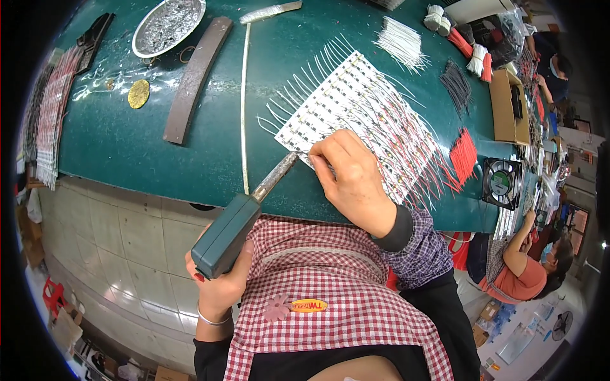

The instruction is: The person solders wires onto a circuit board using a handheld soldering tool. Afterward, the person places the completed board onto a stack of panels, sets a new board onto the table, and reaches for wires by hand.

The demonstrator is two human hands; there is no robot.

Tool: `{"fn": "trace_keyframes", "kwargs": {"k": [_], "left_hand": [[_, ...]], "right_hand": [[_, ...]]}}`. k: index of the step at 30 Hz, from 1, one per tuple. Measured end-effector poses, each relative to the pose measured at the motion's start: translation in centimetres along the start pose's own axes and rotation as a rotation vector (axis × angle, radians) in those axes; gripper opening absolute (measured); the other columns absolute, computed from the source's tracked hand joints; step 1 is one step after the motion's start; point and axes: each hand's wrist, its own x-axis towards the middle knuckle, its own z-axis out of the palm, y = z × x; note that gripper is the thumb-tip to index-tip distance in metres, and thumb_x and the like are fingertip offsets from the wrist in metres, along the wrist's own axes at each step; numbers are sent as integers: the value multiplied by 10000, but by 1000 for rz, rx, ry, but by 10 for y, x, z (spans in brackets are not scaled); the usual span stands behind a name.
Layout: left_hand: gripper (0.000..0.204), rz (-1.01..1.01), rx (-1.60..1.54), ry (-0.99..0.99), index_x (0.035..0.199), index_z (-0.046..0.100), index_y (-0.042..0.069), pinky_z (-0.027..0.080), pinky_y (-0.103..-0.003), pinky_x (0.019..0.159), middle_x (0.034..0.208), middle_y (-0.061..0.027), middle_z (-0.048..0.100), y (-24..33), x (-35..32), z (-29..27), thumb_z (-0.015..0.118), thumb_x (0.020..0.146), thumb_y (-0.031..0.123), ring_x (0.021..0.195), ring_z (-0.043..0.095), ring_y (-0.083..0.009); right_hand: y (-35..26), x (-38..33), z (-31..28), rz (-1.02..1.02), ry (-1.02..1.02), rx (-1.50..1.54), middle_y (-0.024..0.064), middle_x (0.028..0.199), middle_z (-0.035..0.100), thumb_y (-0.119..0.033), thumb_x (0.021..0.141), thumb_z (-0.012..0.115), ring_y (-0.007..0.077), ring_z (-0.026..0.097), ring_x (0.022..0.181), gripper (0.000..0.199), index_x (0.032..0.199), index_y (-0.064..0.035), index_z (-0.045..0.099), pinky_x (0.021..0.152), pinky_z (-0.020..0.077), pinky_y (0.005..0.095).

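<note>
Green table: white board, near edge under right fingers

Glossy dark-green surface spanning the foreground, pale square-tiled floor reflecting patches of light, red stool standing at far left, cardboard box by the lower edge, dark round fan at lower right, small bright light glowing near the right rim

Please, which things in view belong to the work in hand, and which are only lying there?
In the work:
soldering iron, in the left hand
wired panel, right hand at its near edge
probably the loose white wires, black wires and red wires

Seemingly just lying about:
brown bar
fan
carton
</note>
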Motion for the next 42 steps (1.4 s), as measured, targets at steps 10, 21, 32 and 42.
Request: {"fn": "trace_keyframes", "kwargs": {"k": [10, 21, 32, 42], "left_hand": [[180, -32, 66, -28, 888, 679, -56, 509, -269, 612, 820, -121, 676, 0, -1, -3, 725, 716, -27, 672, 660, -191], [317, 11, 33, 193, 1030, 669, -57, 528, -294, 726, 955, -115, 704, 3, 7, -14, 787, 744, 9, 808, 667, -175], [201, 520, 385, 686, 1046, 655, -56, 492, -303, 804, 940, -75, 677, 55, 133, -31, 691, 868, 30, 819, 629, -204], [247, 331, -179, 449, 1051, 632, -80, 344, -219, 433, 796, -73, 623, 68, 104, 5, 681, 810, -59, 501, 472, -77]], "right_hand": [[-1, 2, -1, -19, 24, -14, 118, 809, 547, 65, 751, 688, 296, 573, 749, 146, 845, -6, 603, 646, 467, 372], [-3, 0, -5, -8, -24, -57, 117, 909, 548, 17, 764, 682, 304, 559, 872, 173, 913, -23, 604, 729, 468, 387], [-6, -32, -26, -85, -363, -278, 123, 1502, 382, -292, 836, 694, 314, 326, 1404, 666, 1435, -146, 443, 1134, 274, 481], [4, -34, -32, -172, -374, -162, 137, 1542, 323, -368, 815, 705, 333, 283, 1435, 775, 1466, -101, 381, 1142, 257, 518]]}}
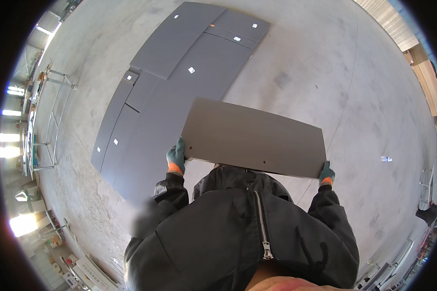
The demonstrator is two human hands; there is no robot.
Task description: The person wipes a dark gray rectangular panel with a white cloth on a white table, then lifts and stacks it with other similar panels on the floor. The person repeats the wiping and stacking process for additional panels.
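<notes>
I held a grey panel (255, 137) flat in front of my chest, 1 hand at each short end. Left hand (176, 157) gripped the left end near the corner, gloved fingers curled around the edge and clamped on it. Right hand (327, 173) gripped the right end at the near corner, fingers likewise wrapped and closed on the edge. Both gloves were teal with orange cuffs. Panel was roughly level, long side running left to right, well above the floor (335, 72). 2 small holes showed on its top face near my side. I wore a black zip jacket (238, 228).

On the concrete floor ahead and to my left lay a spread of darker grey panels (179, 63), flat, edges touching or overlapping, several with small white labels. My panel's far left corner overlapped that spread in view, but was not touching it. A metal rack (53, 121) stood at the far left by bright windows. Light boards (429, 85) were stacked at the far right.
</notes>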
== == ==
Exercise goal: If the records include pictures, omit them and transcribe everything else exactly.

Finished exercise:
The instruction is: The person solders wires onto a circuit board using a handheld soldering tool. Afterward, the person places the completed board onto a stack of panels, sets a new board onto the table, and reaches for wires by hand.

The demonstrator is two human hands; there is no robot.

Tool: `{"fn": "trace_keyframes", "kwargs": {"k": [_], "left_hand": [[_, ...]], "right_hand": [[_, ...]]}}`. k: index of the step at 30 Hz, from 1, one per tuple. Measured end-effector poses, each relative to the pose measured at the motion's start: translation in centimetres along the start pose's own axes and rotation as a rotation vector (axis × angle, radians) in those axes; gripper opening absolute (measured); the other columns absolute, computed from the source's tracked hand joints; step 1 is one step after the motion's start; point and axes: each hand's wrist, its own x-axis towards the middle knuckle, its own z-axis out of the palm, y = z × x; note that gripper is the thumb-tip to index-tip distance in metres, and thumb_x and the like are fingertip offsets from the wrist in metres, along the wrist's own axes at each step; numbers are sent as integers: the value multiplied by 10000, but by 1000 for rz, rx, ry, but by 10 for y, x, z (spans in brackets are not scaled); the usual span stands behind a name.
Layout: left_hand: gripper (0.000..0.204), rz (-1.01..1.01), rx (-1.60..1.54), ry (-0.99..0.99), index_x (0.035..0.199), index_z (-0.046..0.100), index_y (-0.042..0.069), pinky_z (-0.027..0.080), pinky_y (-0.103..-0.003), pinky_x (0.019..0.159), middle_x (0.034..0.208), middle_y (-0.061..0.027), middle_z (-0.048..0.100), y (-24..33), x (-35..32), z (-29..27), thumb_z (-0.015..0.118), thumb_x (0.020..0.146), thumb_y (-0.031..0.123), ring_x (0.021..0.195), ring_z (-0.043..0.095), ring_y (-0.083..0.009); right_hand: y (-35..26), x (-38..33), z (-31..28), rz (-1.02..1.02), ry (-1.02..1.02), rx (-1.50..1.54), middle_y (-0.024..0.064), middle_x (0.028..0.199), middle_z (-0.035..0.100), thumb_y (-0.119..0.033), thumb_x (0.021..0.141), thumb_z (-0.012..0.115), ring_y (-0.007..0.077), ring_z (-0.026..0.097), ring_x (0.022..0.181), gripper (0.000..0.199), index_x (0.032..0.199), index_y (-0.064..0.035), index_z (-0.045..0.099), pinky_x (0.021..0.152), pinky_z (-0.020..0.077), pinky_y (0.005..0.095).

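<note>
Green table: white board, near edge under right fingers

Glossy dark-green surface spanning the foreground, pale square-tiled floor reflecting patches of light, red stool standing at far left, cardboard box by the lower edge, dark round fan at lower right, small bright light glowing near the right rim

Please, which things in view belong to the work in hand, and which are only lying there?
In the work:
soldering iron, in the left hand
wired panel, right hand at its near edge
probably the loose white wires, black wires and red wires

Seemingly just lying about:
brown bar
fan
carton
</note>
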Motion for the next 42 steps (1.4 s), as measured, targets at steps 10, 21, 32 and 42.
Request: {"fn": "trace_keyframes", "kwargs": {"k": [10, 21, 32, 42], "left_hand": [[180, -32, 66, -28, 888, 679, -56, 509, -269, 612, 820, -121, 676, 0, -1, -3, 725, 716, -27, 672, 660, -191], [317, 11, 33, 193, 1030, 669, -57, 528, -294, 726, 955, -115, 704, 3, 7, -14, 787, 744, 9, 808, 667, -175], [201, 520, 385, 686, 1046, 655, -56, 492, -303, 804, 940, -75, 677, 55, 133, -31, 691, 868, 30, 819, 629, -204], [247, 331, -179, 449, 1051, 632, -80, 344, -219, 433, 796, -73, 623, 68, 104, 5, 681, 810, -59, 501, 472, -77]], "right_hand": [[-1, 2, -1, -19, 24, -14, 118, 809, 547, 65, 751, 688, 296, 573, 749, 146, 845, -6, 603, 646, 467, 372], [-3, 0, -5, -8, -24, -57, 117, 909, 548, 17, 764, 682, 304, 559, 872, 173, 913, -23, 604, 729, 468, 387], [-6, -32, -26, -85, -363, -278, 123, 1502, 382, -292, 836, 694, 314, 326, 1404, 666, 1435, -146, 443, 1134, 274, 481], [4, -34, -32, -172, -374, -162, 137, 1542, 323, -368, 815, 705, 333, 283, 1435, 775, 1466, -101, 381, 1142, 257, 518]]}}
The demonstrator is two human hands; there is no robot.
Task description: The person wipes a dark gray rectangular panel with a white cloth on a white table, then lifts and stacks it with other similar panels on the floor. The person repeats the wiping and stacking process for additional panels.
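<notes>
I held a grey panel (255, 137) flat in front of my chest, 1 hand at each short end. Left hand (176, 157) gripped the left end near the corner, gloved fingers curled around the edge and clamped on it. Right hand (327, 173) gripped the right end at the near corner, fingers likewise wrapped and closed on the edge. Both gloves were teal with orange cuffs. Panel was roughly level, long side running left to right, well above the floor (335, 72). 2 small holes showed on its top face near my side. I wore a black zip jacket (238, 228).

On the concrete floor ahead and to my left lay a spread of darker grey panels (179, 63), flat, edges touching or overlapping, several with small white labels. My panel's far left corner overlapped that spread in view, but was not touching it. A metal rack (53, 121) stood at the far left by bright windows. Light boards (429, 85) were stacked at the far right.
</notes>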

That completes the output for this exercise.